The Respondent’s use of the disputed domain name for, what the Panel consider as a commercial web site with links to the Complainant’s web site as well as to competitors of the Complainant, and advertisements for a number of other companies that are presumably not related to the Complainant, cannot constitute a bona fide use of the domain name pursuant to paragraph 4(c) of the Policy. See Chanel, Inc. v. Cologne Zone, WIPO Case No. D2000-1809, “Bona fide use does not exist when the intended use is a deliberate infringement of another’s rights”; see also Legacy Health System v. Nijat Hassanov, WIPO Case No. D2008-1708.
By not submitting a Response, the Respondent has failed to invoke any circumstance which could demonstrate, pursuant to paragraph 4(c) of the Policy, any rights or legitimate interests in the disputed domain name, or to rebut the Complainant’s prima facie case under this paragraph of the Policy.
The Panel finds that the Respondent has no rights or legitimate interests in the disputed domain name.
C. Registered and Used in Bad Faith
The Complainant is a Swedish company, and stated by the Complainant to be “one of the most popular sites for real-estate searching in Sweden”. The Respondent is domiciled in Sweden, and must have been aware of the Complainant’s trademark rights when registering the disputed domain name.
Paragraph 4b(i) of the Policy states that circumstances indicating that the Respondent has registered the domain name primarily for the purpose of selling or renting it to the Complainant for a monetary consideration in excess of the Respondent’s out-of-pocket expenses directly related to the domain name, shall be evidence of registration and use of a domain name in bad faith.

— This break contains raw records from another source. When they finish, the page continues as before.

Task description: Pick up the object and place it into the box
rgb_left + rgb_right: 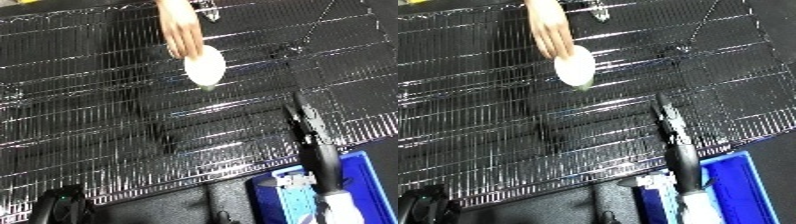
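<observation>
Overhead, the two eye views showed one dark wire-mesh surface filling most of the frame, its shiny bars running in close rows. One white, rounded object lay on it in the upper middle, with a small greenish bit at its lower edge. One person's hand reached down from the top edge, its fingertips touching the upper left side of the white object.

One robot hand showed clearly: the right hand, black, stretched up from the lower right with its fingers straight and close together, pointing toward the upper left over the mesh. It held nothing and stood well apart from the white object. Its white forearm entered at the bottom right corner.

One blue bin sat at the lower right, partly behind that forearm, with something pale blue and white inside it near its left wall. At the lower left corner one black rounded shape showed; whether it was the left hand could not be told.
</observation>
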Robot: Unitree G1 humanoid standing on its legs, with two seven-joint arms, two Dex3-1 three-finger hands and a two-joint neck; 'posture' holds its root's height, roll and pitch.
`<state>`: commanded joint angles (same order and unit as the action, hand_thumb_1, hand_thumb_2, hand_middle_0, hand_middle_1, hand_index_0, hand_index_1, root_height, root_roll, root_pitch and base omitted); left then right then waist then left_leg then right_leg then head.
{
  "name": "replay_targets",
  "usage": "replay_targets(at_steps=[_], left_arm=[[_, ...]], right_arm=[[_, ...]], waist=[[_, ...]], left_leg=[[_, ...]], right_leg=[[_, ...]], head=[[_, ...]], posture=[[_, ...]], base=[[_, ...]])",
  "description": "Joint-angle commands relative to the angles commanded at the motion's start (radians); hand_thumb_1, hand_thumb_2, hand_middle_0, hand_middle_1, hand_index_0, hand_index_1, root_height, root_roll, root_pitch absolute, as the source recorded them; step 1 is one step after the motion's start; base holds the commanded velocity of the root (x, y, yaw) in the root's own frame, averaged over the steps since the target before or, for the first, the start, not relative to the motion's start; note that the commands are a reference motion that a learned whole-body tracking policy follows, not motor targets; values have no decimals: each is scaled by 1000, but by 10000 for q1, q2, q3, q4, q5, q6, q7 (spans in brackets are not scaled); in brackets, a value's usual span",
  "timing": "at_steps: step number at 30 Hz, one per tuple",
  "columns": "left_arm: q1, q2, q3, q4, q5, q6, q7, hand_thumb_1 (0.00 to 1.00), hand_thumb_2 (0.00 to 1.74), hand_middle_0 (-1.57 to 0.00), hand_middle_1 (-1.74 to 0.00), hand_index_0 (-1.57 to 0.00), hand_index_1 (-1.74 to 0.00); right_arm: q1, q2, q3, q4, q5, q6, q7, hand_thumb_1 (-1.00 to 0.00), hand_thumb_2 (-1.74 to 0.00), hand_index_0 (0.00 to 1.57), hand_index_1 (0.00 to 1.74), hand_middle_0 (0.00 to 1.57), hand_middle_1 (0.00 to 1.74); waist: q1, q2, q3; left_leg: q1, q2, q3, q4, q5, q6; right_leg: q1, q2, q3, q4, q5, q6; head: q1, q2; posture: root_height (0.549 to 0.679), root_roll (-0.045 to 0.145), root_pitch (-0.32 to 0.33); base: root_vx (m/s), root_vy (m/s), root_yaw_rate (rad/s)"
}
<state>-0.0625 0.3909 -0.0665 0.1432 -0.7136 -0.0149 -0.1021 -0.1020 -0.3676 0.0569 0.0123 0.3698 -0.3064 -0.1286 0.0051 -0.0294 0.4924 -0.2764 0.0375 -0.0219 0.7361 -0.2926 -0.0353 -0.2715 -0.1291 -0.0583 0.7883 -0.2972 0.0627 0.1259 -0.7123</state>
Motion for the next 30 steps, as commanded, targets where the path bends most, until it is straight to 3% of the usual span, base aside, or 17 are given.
replay_targets(at_steps=[14, 20, 30], left_arm=[[220, 59, 94, -154, 5, 156, -72, 1000, 1740, -1570, -1740, -1570, -1740], [243, 85, 107, -117, 69, 184, -116, 1000, 1740, -1570, -1740, -1570, -1740], [293, 241, 139, -123, 76, 147, -150, 1000, 1740, -1570, -1740, -1570, -1740]], right_arm=[[181, 1, 100, 127, -119, 104, 35, 0, 0, 0, 0, 0, 0], [119, 76, 73, 425, -10, -116, -333, 0, 0, 0, 0, 0, 0], [42, 78, -147, 801, 220, -489, -681, 0, 0, 0, 0, 0, 0]], waist=[[-12, 26, 19], [2, 68, 51], [-19, 149, 168]], left_leg=[[-53, 25, 10, 197, -116, 11], [-100, 24, 22, 245, -138, 29], [-362, 24, 49, 516, -248, 62]], right_leg=[[-102, -109, -10, 176, -39, 46], [-202, -157, -16, 251, -21, 67], [-503, -189, -11, 474, -21, 106]], head=[[-78, -221], [171, -228], [714, 260]], posture=[[640, 59, -135], [639, 58, -134], [636, 57, -128]], base=[[35, -3, -10], [22, -9, 5], [12, -20, -22]])
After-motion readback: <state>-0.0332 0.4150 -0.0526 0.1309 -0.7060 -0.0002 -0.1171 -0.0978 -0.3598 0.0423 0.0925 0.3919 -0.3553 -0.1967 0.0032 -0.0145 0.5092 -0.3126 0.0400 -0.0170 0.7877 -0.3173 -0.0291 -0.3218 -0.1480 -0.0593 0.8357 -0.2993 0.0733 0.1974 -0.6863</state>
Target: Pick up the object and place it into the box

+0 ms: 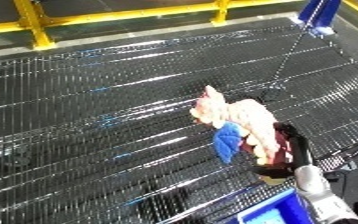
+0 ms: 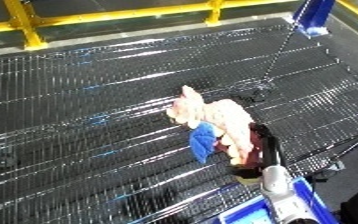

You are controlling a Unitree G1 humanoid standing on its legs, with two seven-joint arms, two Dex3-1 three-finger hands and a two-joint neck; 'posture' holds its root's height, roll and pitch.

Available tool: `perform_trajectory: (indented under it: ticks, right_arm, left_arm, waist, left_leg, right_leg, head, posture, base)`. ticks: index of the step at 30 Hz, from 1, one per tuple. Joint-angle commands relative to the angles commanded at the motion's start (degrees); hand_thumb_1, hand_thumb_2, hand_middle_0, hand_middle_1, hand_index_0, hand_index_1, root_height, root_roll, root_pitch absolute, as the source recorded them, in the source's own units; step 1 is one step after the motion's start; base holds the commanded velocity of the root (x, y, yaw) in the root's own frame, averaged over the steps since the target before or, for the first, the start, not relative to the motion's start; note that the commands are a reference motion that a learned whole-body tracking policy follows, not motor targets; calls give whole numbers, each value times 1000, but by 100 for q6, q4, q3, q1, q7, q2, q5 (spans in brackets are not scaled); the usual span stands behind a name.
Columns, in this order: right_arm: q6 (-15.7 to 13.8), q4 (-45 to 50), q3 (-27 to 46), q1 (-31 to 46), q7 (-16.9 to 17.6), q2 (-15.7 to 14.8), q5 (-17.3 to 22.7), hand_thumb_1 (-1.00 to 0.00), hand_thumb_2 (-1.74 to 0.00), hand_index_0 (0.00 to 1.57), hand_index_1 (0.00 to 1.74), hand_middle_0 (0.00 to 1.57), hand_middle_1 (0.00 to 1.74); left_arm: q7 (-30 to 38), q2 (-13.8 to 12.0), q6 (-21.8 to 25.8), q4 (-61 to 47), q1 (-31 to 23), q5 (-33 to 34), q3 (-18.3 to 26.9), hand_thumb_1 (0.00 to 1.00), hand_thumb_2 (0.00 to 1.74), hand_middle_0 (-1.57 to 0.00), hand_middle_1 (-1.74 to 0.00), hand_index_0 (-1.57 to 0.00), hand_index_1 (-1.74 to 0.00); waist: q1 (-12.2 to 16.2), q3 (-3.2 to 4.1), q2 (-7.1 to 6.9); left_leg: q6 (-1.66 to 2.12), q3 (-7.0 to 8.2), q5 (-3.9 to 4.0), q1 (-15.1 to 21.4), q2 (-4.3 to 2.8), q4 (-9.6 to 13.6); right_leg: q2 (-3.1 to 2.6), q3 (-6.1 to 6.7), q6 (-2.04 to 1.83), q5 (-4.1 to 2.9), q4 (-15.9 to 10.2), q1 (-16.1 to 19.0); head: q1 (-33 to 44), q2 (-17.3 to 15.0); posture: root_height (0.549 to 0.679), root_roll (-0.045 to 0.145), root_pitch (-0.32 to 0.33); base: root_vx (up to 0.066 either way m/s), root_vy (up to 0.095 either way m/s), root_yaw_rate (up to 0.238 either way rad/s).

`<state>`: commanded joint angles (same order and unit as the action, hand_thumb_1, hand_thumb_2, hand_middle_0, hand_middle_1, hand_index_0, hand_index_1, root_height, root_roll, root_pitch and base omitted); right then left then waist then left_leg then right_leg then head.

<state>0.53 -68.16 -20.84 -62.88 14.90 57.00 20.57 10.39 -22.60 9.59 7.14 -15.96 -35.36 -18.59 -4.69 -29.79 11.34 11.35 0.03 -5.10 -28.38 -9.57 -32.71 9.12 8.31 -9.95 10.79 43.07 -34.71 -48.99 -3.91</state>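
- On the black wire-mesh surface (image 1: 113,115), right of middle, lies the object (image 1: 238,117): a soft, lumpy bundle in pink and cream with a small blue piece (image 1: 228,142) hanging at its lower left.
- The right hand (image 1: 286,150) reaches in from the lower right corner on a white and silver forearm (image 1: 318,190); its black fingers curl round the lower right side of the bundle and have hold of it.
- The blue bin (image 1: 273,210) shows only as a rim at the bottom edge, just beside the forearm and near the bundle.
- Yellow rails (image 1: 33,25) run along the far edge of the mesh, and a blue post (image 1: 318,15) stands at the upper right corner; both are well apart from the bundle.
- The mesh is glossy, made of fine parallel wires crossed by thicker bars, and nothing else lies between the bundle and the bin.
- The left hand shows in neither view.
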Motion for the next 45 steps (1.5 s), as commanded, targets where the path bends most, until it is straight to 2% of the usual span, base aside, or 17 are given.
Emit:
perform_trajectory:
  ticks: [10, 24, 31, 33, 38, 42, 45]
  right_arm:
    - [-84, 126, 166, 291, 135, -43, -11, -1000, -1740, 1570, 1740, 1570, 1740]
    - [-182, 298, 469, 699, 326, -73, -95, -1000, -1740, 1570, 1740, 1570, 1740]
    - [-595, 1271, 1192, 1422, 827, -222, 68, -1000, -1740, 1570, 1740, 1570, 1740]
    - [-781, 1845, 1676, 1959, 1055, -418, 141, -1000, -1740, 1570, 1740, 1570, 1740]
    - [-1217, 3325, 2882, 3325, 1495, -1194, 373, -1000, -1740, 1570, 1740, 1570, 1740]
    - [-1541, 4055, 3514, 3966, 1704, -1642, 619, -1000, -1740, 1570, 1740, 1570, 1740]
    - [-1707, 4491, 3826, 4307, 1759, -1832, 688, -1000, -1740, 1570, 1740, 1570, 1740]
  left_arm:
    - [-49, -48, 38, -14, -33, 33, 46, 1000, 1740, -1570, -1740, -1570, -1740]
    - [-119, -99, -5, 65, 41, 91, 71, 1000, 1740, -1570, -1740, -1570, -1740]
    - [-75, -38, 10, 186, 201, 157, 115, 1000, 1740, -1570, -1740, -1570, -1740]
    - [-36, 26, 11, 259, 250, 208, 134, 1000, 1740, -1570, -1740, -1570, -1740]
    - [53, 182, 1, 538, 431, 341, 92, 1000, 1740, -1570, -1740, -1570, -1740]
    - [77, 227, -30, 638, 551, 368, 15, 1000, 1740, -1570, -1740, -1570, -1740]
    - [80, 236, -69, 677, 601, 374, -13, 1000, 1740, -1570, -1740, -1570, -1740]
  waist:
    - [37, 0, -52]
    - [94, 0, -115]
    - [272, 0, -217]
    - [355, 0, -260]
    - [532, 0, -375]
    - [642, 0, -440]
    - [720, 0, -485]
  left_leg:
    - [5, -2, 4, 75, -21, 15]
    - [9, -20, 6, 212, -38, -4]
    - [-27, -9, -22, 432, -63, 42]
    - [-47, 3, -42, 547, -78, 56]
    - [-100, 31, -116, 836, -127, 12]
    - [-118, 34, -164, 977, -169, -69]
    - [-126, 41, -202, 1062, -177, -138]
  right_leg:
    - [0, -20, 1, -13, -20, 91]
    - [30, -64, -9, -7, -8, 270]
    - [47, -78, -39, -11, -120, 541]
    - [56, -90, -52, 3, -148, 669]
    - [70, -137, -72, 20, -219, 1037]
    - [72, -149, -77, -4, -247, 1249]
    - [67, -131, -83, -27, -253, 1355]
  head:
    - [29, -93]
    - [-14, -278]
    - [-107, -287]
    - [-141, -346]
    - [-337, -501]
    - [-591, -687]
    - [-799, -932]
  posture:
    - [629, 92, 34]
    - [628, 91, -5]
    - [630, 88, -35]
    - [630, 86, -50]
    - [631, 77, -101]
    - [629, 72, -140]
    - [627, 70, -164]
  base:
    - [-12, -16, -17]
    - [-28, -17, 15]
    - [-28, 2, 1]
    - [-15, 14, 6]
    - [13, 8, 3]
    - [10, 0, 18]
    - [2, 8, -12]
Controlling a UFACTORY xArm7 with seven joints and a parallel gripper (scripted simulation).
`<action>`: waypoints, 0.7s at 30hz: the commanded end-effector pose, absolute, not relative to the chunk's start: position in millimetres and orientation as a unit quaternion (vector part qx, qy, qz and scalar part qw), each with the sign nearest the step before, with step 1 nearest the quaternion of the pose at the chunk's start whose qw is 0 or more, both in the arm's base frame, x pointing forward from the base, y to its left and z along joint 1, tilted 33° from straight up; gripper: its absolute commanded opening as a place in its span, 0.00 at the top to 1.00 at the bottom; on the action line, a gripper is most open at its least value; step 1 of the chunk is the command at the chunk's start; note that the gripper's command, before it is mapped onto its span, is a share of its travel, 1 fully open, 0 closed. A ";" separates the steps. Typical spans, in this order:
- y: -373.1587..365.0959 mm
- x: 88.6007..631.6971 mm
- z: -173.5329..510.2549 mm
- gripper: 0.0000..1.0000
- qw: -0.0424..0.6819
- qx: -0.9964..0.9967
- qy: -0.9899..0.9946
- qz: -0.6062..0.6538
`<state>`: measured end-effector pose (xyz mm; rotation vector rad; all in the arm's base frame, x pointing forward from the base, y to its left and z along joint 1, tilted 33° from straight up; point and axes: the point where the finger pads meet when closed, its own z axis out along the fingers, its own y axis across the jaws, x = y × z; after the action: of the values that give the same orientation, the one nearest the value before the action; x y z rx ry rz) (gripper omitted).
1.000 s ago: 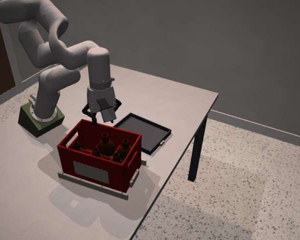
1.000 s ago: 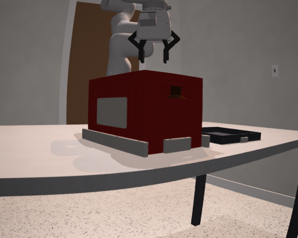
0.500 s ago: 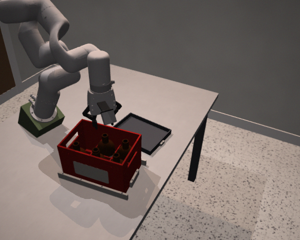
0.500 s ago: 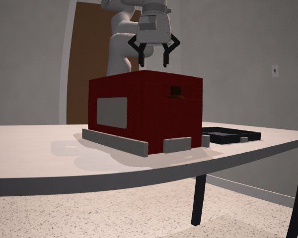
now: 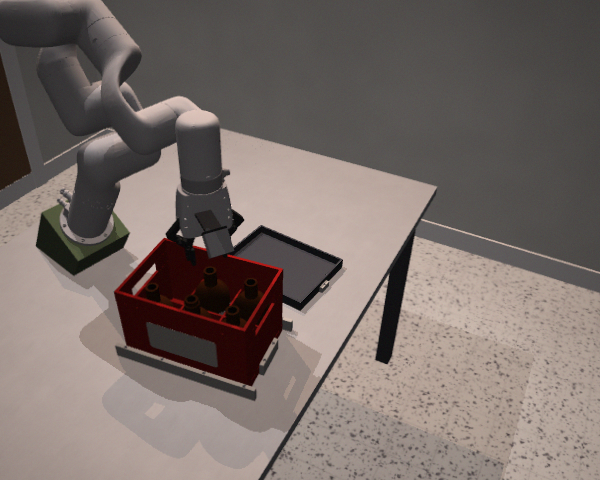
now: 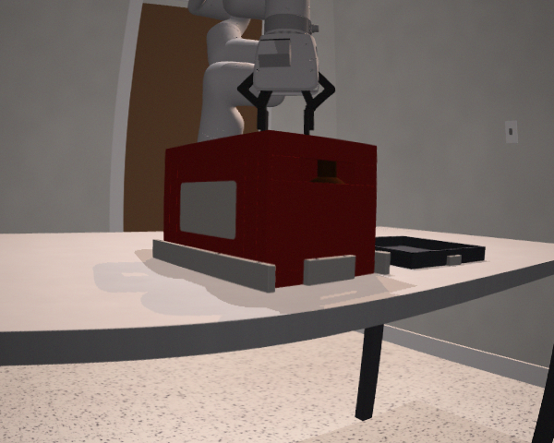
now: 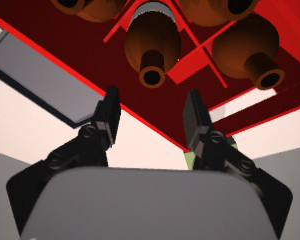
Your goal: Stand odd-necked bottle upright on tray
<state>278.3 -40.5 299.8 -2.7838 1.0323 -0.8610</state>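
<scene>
So all five bottles are sitting in the red crate right now. Three are along the near side: the left one, the middle one and the right one. The other two are on the far side, a middle bottle and a right-hand one. Honestly can't tell from these views which neck is the odd one out.

The gripper hangs over the crate's far side, pointing down, just off the far middle bottle. Its jaws are apart with nothing between them, and that bottle's mouth shows up ahead of the gap in the wrist view.

The black tray lies flat on the pale surface, beyond the crate and off to the right, so the odd bottle isn't on it yet. Crate looks level too, with a long grey strip along its near side. The arm's green base block is over on the left.
</scene>
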 end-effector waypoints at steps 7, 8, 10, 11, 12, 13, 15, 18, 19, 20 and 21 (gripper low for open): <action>-41.6 283.7 294.1 0.35 0.025 -0.900 0.333 -0.280; -41.7 284.1 293.5 0.35 0.025 -0.900 0.333 -0.280; -41.9 284.7 292.5 0.35 0.025 -0.900 0.333 -0.280; -41.9 285.0 292.1 0.35 0.025 -0.900 0.333 -0.280; -42.0 285.2 291.8 0.35 0.025 -0.900 0.333 -0.280; -42.0 285.4 291.5 0.35 0.025 -0.900 0.333 -0.280; -42.1 285.7 291.0 0.35 0.025 -0.900 0.333 -0.280; -42.2 285.9 290.7 0.35 0.025 -0.900 0.333 -0.280; -42.2 286.0 290.6 0.35 0.025 -0.900 0.333 -0.280; -42.2 286.0 290.6 0.35 0.025 -0.900 0.333 -0.280; -42.2 286.0 290.6 0.35 0.025 -0.900 0.333 -0.280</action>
<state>285.4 -42.3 289.2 -2.7837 1.0323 -0.8612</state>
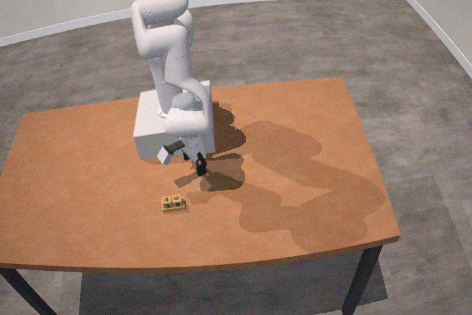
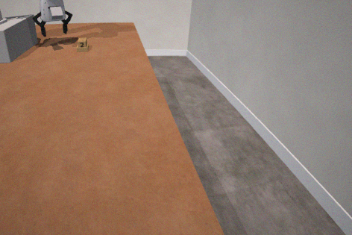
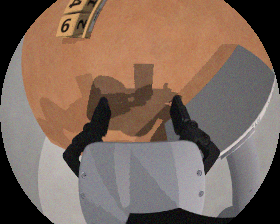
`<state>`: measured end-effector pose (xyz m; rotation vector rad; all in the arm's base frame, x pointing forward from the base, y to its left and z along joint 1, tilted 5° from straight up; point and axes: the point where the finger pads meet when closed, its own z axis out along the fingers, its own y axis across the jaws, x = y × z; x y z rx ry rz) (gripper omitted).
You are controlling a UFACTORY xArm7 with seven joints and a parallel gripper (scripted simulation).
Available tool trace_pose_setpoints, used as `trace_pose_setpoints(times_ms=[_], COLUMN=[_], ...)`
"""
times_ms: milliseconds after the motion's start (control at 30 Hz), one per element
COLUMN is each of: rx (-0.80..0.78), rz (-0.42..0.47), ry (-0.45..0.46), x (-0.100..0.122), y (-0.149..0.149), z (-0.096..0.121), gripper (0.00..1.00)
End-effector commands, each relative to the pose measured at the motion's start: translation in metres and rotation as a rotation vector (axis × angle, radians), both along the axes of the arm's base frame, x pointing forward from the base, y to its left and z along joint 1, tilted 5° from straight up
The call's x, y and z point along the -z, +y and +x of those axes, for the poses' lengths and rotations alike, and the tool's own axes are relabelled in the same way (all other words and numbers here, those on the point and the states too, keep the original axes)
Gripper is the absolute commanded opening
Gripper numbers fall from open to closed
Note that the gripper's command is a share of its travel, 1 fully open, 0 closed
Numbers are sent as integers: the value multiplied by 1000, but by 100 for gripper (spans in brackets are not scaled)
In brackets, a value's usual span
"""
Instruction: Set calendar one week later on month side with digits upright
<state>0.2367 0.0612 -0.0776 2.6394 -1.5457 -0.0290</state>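
A small tan tray calendar (image 1: 173,203) with two cubes side by side stands on the orange table, in front of the arm's base. In the exterior view it (image 2: 82,45) shows an end face with a 2. In the wrist view the calendar (image 3: 79,17) lies at the top left, and its top faces carry dark digits, one of which looks like a 6. My gripper (image 1: 200,166) is open and empty. It hangs above the table between the base and the calendar, apart from both cubes. It also shows in the exterior view (image 2: 54,26) and in the wrist view (image 3: 139,115).
The arm's grey base block (image 1: 156,124) stands right behind the gripper, and shows at the right of the wrist view (image 3: 240,93). The table's front edge runs below the calendar, and its right edge drops to the grey floor.
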Motion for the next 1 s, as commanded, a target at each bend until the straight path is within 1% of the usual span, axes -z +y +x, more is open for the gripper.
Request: trace_pose_setpoints(times_ms=[0,233,967], rx=[0,0,0], rz=[1,1,1], ry=[-1,-1,-1], x=[13,27,27], y=[-1,-1,-2], z=[0,-1,-1], gripper=[100,100,100])
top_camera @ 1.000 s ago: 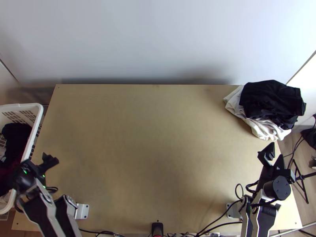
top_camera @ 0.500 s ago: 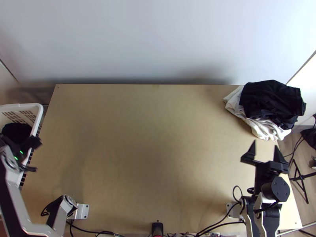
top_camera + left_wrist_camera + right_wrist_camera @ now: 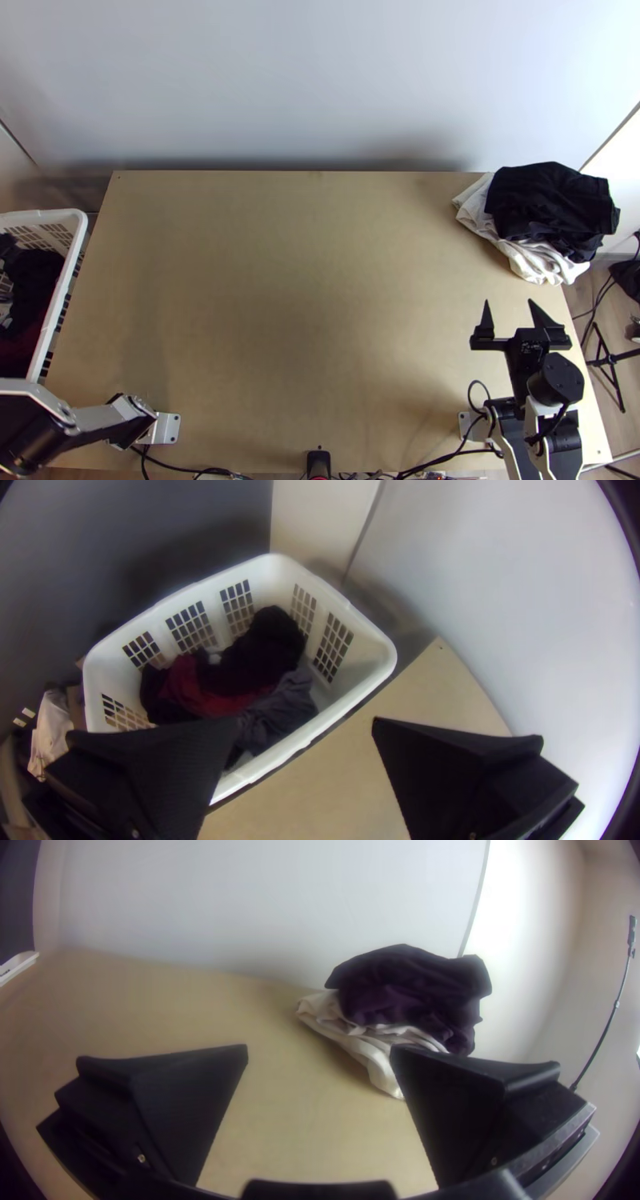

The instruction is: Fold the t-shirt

The Panel finds that these circumstances are present here, as the Respondent contacted the Complainant with an offer to sell the disputed domain name <hemnet.org> for SEK 750,000 and indicating that the disputed domain name would otherwise be sold to anyone interested. See World Wrestling Federation Entertainment., Inc. v. Michael Bosman, WIPO Case No. D1999-0001 (finding that the respondent used the domain name in bad faith because he offered to sell the domain name for valuable consideration in excess of any out-of-pocket costs).
Further, it is clear from the provided copies of the Respondent’s corresponding website, that this also includes presumably sponsored links to shops and other companies with no relation to the Complainant. See AltaVista Co. v. Krotov, WIPO Case No. D2000-1091 (finding bad faith where the respondent’s domain name resolved to a website that offered links to third-party websites that offered services similar to the complainant’s services and merely took advantage of Internet user mistakes); see also EBAY, Inc. v. MEOdesigns, WIPO Case No. D2000-1368 (finding that the respondent registered and used the domain name <eebay.com> in bad faith where the respondent has used the domain name to promote competing auction sites).
Thus, the Panel concludes that the disputed domain name was both registered and used in bad faith, and that the Complainant has succeeded in proving the three elements of paragraph 4(a) of the Policy.
For the foregoing reasons, in accordance with paragraphs 4(i) of the Policy and 15 of the Rules, the Panel orders that the disputed domain name, <hemnet.org>, be transferred to the Complainant.